Exercise prompt: Below are records; please set down exactly the lines from the first through the one containing "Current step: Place".

(Records from a collection)
════════
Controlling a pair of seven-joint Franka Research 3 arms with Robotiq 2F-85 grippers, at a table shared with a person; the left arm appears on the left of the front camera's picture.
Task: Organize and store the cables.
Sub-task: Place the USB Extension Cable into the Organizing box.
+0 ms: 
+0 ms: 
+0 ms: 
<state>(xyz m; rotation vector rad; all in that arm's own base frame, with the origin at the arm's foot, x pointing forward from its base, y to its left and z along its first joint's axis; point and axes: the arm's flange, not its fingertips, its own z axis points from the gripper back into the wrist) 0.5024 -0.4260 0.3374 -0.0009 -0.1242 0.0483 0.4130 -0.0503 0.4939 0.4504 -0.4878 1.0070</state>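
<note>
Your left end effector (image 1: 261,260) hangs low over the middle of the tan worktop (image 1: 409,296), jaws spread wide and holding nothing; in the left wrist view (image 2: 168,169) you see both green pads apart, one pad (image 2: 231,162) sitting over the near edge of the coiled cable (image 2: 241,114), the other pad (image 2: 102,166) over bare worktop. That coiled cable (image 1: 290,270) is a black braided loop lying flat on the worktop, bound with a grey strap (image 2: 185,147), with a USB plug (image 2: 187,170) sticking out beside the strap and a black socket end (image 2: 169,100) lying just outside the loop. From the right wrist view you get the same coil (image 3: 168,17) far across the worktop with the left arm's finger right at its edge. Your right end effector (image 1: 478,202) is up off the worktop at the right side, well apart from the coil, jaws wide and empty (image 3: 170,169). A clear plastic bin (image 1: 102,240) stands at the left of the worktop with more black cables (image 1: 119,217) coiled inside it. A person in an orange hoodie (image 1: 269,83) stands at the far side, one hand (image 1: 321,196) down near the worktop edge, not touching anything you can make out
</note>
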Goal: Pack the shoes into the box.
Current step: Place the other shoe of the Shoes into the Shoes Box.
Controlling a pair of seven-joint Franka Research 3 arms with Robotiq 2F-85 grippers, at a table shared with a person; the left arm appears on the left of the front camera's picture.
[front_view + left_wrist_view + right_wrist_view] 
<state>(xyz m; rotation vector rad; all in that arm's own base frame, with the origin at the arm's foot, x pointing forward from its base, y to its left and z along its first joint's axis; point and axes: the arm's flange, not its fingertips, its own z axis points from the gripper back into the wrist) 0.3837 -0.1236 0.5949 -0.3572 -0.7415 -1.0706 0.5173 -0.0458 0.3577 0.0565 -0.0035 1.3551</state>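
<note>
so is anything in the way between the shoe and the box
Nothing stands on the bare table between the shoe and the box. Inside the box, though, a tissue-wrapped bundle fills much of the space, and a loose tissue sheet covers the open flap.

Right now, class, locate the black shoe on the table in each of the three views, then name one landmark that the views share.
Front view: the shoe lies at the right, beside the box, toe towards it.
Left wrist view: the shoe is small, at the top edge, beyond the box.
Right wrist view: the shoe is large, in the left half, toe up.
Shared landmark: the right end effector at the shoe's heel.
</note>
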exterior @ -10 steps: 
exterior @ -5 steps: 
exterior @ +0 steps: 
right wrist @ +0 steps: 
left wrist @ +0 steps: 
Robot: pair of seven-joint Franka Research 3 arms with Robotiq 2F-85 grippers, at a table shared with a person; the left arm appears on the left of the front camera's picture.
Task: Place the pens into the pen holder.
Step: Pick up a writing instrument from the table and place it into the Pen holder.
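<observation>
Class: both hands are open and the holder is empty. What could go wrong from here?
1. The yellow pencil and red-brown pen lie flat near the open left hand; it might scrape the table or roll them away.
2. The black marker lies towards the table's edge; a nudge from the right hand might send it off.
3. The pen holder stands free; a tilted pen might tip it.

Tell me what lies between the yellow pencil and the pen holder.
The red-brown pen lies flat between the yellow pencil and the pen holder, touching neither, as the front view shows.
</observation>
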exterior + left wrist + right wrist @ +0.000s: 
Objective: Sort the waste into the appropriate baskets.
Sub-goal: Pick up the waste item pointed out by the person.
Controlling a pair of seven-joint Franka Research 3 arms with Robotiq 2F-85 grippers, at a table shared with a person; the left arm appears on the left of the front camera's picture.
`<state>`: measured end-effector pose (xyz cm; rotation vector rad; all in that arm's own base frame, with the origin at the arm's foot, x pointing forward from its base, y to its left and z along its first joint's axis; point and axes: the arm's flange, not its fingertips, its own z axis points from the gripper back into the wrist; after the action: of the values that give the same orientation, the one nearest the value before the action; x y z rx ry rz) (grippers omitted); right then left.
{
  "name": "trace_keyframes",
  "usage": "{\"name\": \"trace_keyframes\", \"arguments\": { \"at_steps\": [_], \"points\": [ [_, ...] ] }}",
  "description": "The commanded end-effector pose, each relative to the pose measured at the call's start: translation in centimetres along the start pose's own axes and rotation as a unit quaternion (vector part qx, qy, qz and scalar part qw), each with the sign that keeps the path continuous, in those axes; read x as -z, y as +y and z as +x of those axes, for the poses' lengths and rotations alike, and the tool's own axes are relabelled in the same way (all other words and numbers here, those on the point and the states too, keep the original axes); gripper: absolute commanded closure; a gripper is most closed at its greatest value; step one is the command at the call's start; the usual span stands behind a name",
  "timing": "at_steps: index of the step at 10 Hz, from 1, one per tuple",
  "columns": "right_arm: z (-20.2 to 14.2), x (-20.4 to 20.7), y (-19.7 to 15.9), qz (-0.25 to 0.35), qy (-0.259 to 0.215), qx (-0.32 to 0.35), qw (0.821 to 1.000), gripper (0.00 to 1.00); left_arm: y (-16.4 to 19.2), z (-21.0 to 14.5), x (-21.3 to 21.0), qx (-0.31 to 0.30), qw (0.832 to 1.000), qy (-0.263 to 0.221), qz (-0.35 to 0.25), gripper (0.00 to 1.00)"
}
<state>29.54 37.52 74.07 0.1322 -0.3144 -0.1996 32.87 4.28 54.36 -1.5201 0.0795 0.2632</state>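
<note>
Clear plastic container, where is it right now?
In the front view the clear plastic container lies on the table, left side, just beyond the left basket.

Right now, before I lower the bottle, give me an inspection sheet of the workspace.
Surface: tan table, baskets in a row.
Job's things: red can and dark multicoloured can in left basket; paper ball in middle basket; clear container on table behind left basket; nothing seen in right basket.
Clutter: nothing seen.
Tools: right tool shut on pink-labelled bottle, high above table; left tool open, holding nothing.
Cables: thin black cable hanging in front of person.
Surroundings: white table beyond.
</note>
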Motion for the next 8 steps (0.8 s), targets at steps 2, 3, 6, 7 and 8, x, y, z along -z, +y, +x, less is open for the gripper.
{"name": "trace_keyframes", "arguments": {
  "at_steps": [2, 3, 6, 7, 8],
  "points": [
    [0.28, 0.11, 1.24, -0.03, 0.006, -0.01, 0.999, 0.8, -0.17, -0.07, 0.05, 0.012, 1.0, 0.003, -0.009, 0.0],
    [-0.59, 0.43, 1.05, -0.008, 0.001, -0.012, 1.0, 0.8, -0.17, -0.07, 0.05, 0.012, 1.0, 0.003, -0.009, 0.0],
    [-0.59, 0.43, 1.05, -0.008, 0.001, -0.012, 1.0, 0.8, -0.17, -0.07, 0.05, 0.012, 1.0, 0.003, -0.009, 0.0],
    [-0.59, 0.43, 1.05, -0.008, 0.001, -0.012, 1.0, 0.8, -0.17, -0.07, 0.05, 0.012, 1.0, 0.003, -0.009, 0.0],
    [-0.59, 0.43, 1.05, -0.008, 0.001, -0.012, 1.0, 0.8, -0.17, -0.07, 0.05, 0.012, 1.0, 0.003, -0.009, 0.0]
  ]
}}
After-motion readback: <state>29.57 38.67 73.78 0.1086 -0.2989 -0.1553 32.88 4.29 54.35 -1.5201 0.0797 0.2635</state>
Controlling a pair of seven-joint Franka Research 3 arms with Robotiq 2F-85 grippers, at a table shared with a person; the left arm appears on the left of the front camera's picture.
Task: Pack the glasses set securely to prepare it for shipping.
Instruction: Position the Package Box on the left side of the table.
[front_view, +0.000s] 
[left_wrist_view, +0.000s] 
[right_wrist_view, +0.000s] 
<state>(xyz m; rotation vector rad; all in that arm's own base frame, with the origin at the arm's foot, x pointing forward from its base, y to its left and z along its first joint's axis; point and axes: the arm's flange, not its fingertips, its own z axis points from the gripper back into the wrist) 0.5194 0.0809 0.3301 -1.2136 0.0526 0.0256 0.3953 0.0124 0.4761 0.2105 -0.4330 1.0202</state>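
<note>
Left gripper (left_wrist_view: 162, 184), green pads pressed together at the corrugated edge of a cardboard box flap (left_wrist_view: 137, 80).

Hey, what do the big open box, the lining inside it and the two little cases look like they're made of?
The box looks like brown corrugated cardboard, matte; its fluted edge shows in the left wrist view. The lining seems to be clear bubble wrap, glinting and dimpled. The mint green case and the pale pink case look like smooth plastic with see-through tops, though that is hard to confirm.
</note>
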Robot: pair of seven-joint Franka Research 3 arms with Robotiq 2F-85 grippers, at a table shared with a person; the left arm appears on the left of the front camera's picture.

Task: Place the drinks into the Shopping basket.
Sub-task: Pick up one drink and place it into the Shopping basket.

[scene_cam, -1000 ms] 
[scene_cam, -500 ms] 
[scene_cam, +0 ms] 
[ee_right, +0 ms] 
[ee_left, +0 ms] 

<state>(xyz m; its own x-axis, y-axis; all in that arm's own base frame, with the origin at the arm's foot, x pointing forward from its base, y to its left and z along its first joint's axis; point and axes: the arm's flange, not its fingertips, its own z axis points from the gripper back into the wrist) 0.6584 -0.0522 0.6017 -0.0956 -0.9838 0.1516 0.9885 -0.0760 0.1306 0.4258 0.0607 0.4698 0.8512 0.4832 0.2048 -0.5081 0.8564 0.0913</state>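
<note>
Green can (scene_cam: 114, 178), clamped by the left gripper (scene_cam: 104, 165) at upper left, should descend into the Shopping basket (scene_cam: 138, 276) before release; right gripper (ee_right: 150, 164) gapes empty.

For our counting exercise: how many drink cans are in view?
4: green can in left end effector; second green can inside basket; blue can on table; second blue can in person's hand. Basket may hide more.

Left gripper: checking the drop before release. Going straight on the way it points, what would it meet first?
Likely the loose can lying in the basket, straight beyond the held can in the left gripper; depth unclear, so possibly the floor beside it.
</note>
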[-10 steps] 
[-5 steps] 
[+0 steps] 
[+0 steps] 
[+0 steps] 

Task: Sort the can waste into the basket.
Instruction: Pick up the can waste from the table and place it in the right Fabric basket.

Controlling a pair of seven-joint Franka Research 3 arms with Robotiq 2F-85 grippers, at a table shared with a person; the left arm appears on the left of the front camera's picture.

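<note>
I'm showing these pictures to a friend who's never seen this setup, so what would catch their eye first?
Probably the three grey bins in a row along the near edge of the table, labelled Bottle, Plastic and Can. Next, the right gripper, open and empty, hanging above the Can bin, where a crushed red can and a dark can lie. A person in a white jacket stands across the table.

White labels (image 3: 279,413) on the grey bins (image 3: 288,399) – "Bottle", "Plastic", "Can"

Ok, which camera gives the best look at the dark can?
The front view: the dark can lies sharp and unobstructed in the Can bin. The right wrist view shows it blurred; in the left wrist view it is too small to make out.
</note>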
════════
Written answer:
Controlling a pair of seven-joint Franka Research 3 arms with Robotiq 2F-85 grippers, at a table shared with a person; the left arm appears on the left of the front camera's picture.
Task: Organize and store the cables.
Sub-task: Place the USB Extension Cable into the Organizing box.
+0 ms: 
+0 ms: 
+0 ms: 
<state>(xyz m; rotation vector rad; all in that arm's own base frame, with the origin at the arm's foot, x pointing forward from its base, y to its left and z along its first joint's axis; point and axes: the arm's flange, not its fingertips, its own z axis points from the gripper back into the wrist) 0.5024 -0.4260 0.3374 -0.0009 -0.1242 0.0483 0.4130 -0.0503 0.4939 0.4504 -0.4878 1.0070</state>
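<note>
Your left end effector (image 1: 261,260) hangs low over the middle of the tan worktop (image 1: 409,296), jaws spread wide and holding nothing; in the left wrist view (image 2: 168,169) you see both green pads apart, one pad (image 2: 231,162) sitting over the near edge of the coiled cable (image 2: 241,114), the other pad (image 2: 102,166) over bare worktop. That coiled cable (image 1: 290,270) is a black braided loop lying flat on the worktop, bound with a grey strap (image 2: 185,147), with a USB plug (image 2: 187,170) sticking out beside the strap and a black socket end (image 2: 169,100) lying just outside the loop. From the right wrist view you get the same coil (image 3: 168,17) far across the worktop with the left arm's finger right at its edge. Your right end effector (image 1: 478,202) is up off the worktop at the right side, well apart from the coil, jaws wide and empty (image 3: 170,169). A clear plastic bin (image 1: 102,240) stands at the left of the worktop with more black cables (image 1: 119,217) coiled inside it. A person in an orange hoodie (image 1: 269,83) stands at the far side, one hand (image 1: 321,196) down near the worktop edge, not touching anything you can make out
</note>
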Goal: Pack the shoes into the box.
Current step: Place the other shoe of the Shoes into the Shoes Box.

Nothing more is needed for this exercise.